Pratyush Singh

Personal information
- Born: 4 September 1994 (age 31) Hazaribagh, Jharkhand, India
- Batting: Right-handed
- Bowling: Right-arm leg-break
- Role: All rounder

Domestic team information
- 2013/14–2014/15: Delhi
- 2016/17–2017/18: Jharkhand
- 2018/19–2020/21: Tripura
- 2021/22: Bihar

Career statistics
| Competition | FC | List A | T20 |
| Matches | 19 | 14 | 23 |
| Runs scored | 973 | 219 | 141 |
| Batting average | 27.80 | 15.64 | 7.83 |
| 100s/50s | 1/4 | 0/0 | 0/0 |
| Top score | 110 | 47 | 39 |
| Balls bowled | 33 | 306 | 139 |
| Wickets | 4 | 8 | 5 |
| Bowling average | 85.25 | 35.00 | 35.40 |
| 5 wickets in innings | 0 | 0 | 0 |
| 10 wickets in match | 0 | 0 | 0 |
| Best bowling | 1/1 | 2/21 | 2/1 |
| Catches/stumpings | 19/- | 4/– | 9/- |
- Source: ESPNcricinfo, 9 November 2021

= Pratyush Singh =

Indian cricketer (born 1994)

Pratyush Singh (born 4 September 1994) is an Indian former first-class cricketer who played for Delhi, Jharkhand, Tripura and Bihar in domestic cricket.
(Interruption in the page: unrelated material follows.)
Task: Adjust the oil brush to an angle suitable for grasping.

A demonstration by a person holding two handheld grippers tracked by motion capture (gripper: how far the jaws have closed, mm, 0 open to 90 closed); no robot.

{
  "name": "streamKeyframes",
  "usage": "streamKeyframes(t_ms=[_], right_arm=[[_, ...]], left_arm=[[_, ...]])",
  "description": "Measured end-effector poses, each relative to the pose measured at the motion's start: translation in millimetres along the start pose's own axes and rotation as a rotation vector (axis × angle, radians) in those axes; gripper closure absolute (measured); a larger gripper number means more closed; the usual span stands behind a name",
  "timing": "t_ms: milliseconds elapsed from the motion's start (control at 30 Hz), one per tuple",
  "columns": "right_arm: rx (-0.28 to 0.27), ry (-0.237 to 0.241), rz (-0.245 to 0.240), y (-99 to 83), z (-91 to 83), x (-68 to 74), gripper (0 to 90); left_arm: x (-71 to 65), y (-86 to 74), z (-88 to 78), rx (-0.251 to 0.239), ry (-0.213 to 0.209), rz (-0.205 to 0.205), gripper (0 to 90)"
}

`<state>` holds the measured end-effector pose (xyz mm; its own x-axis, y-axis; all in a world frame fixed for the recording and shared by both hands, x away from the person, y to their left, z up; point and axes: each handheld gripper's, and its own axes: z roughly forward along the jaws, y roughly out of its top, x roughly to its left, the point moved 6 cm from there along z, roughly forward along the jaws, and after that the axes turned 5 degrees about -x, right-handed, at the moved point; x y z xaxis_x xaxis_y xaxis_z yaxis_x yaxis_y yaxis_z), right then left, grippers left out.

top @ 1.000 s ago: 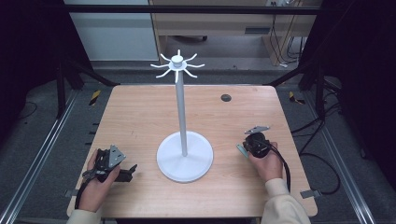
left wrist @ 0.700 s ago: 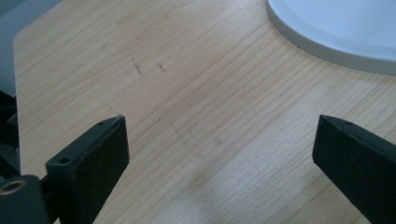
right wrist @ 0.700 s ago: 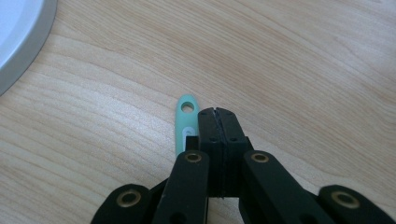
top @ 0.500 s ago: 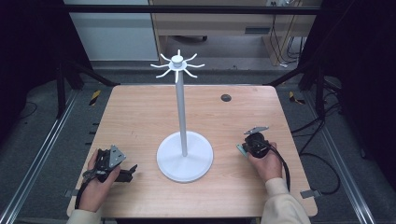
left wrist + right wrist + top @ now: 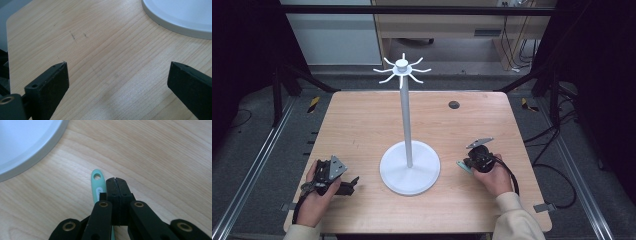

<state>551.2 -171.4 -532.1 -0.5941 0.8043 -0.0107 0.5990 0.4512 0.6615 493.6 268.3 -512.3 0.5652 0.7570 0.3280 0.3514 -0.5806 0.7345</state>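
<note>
Wooden table had a white stand at mid-frame. Left gripper sat lower left, jaws wide apart and empty. Right gripper was pressed closed beside a mint handle, holding nothing.

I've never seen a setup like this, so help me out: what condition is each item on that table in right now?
White stand: upright, hooks bare.
Left gripper: open, empty, low over the table.
Right gripper: shut, jaws pressed together.
Mint green handle: lying flat beside the right gripper's jaws, not between them.

A light wooden table is standing on grey floor; beyond its far edge, a wooden cabinet is sitting beside a pale panel.
</note>
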Motion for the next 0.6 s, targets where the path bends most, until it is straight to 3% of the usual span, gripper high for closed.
streamKeyframes(t_ms=[133,600], right_arm=[[0.003,0.018,-0.039,-0.4,-1.8,9.0,90.0],[0.02,0.086,-0.045,-2.5,-5.7,23.3,90.0]], left_arm=[[0.1,-0.2,0.1,0.001,0.0,0.0,3.2],[0.4,-0.9,0.4,0.007,0.001,0.001,3.1]])
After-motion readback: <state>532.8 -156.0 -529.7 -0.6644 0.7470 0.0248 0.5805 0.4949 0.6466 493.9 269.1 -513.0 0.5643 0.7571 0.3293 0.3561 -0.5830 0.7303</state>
He was a right-arm leg-break bowler. He was a member of the Chennai Super Kings squad in 2015. He made his first-class debut for Jharkhand in the 2016–17 Ranji Trophy on 20 October 2016. He made his List A debut for Jharkhand in the 2016–17 Vijay Hazare Trophy on 15 March 2017.

In December 2018, while batting for Tripura against Goa in the 2018–19 Ranji Trophy, he scored his maiden century on his first-class debut. He was the leading run-scorer for Tripura in the tournament, with 464 runs in eight matches.